> [ASSIGNMENT]:
I need each line of the entries below that includes the string "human".

> [DATASET ENTRIES]:
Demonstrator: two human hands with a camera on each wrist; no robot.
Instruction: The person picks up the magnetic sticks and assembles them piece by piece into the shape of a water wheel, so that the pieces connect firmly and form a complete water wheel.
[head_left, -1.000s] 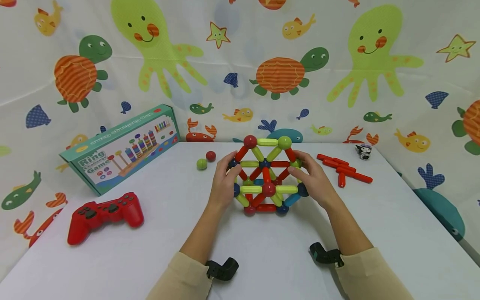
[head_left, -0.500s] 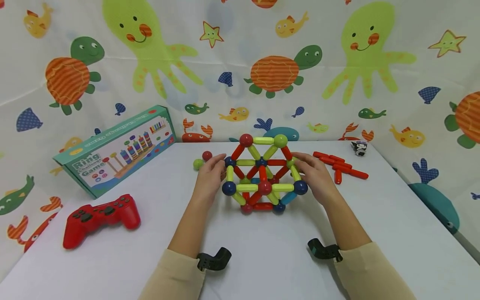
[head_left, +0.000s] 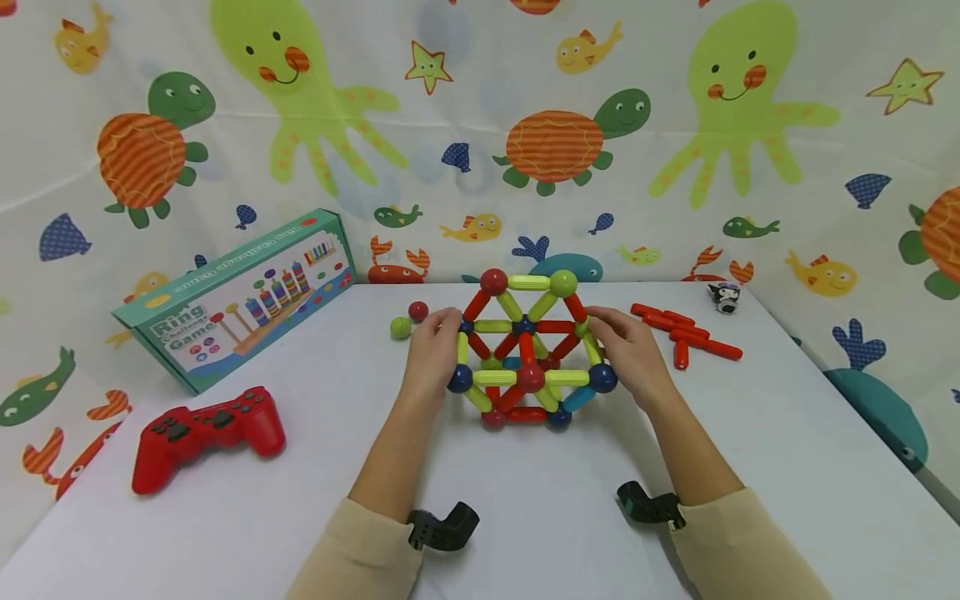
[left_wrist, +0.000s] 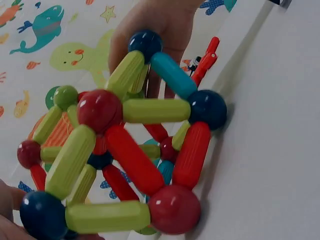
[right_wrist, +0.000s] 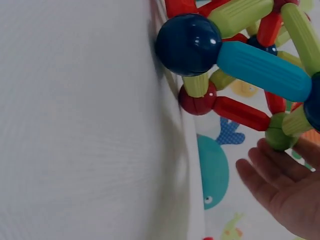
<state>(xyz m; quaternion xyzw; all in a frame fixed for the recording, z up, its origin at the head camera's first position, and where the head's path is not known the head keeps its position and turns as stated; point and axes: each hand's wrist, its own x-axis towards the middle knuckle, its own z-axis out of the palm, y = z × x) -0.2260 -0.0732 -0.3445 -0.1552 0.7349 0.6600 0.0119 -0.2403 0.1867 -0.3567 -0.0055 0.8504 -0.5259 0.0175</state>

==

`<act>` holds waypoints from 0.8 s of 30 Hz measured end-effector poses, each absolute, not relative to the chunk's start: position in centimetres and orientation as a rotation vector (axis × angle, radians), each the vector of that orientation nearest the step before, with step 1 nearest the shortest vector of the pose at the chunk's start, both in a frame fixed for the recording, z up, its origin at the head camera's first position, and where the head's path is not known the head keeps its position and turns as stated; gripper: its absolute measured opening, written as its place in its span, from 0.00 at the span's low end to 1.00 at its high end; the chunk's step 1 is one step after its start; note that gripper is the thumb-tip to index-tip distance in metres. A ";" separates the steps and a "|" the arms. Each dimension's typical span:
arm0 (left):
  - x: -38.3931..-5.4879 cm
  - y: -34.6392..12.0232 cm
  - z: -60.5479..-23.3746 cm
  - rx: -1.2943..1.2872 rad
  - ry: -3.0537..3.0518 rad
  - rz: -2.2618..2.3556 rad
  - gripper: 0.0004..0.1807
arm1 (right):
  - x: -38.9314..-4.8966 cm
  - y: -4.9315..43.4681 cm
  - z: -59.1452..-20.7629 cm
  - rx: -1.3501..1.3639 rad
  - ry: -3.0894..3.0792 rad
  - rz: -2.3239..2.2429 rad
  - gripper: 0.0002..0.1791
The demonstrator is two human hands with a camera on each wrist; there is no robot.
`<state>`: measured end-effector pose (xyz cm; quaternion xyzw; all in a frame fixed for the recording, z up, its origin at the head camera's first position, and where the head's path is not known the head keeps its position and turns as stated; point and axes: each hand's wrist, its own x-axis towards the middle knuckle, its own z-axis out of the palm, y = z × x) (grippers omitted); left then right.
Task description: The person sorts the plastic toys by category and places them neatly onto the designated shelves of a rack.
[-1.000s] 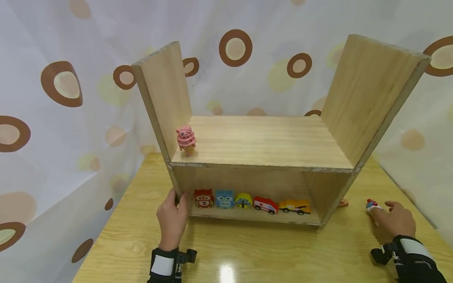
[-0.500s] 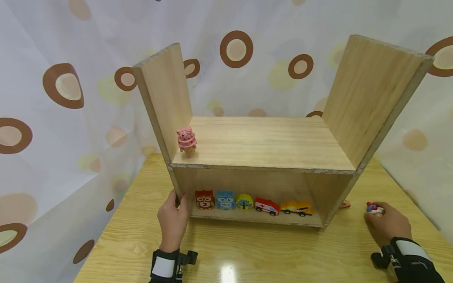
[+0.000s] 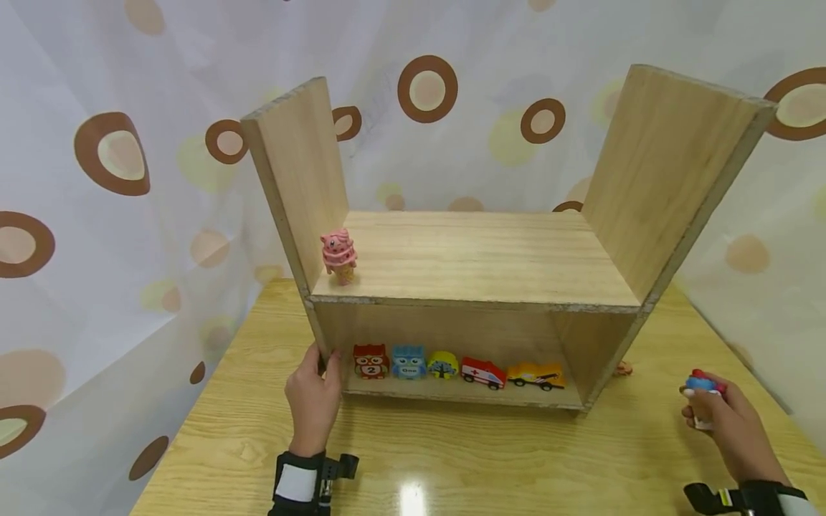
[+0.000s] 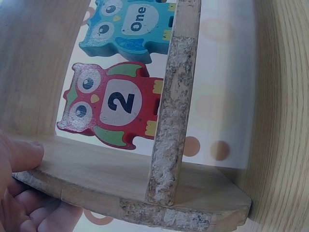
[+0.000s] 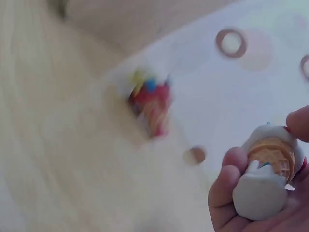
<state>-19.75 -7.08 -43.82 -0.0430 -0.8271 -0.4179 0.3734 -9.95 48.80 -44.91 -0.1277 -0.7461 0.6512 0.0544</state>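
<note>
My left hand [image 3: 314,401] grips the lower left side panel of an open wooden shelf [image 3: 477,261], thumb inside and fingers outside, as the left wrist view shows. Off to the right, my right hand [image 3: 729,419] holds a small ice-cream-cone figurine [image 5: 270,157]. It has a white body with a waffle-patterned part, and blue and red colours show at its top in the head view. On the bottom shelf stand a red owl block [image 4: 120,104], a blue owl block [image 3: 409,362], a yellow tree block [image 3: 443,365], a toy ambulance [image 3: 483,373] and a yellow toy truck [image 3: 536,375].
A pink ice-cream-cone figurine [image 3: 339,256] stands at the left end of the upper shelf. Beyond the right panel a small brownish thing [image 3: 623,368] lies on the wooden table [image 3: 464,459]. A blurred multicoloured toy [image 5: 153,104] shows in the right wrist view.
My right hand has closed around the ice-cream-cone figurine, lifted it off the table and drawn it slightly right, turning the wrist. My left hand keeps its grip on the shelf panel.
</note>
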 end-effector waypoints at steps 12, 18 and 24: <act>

> [RESULT FOR THIS EXERCISE]:
Demonstrator: two human hands with a camera on each wrist; no robot.
The demonstrator is two human hands with a camera on each wrist; there is no robot.

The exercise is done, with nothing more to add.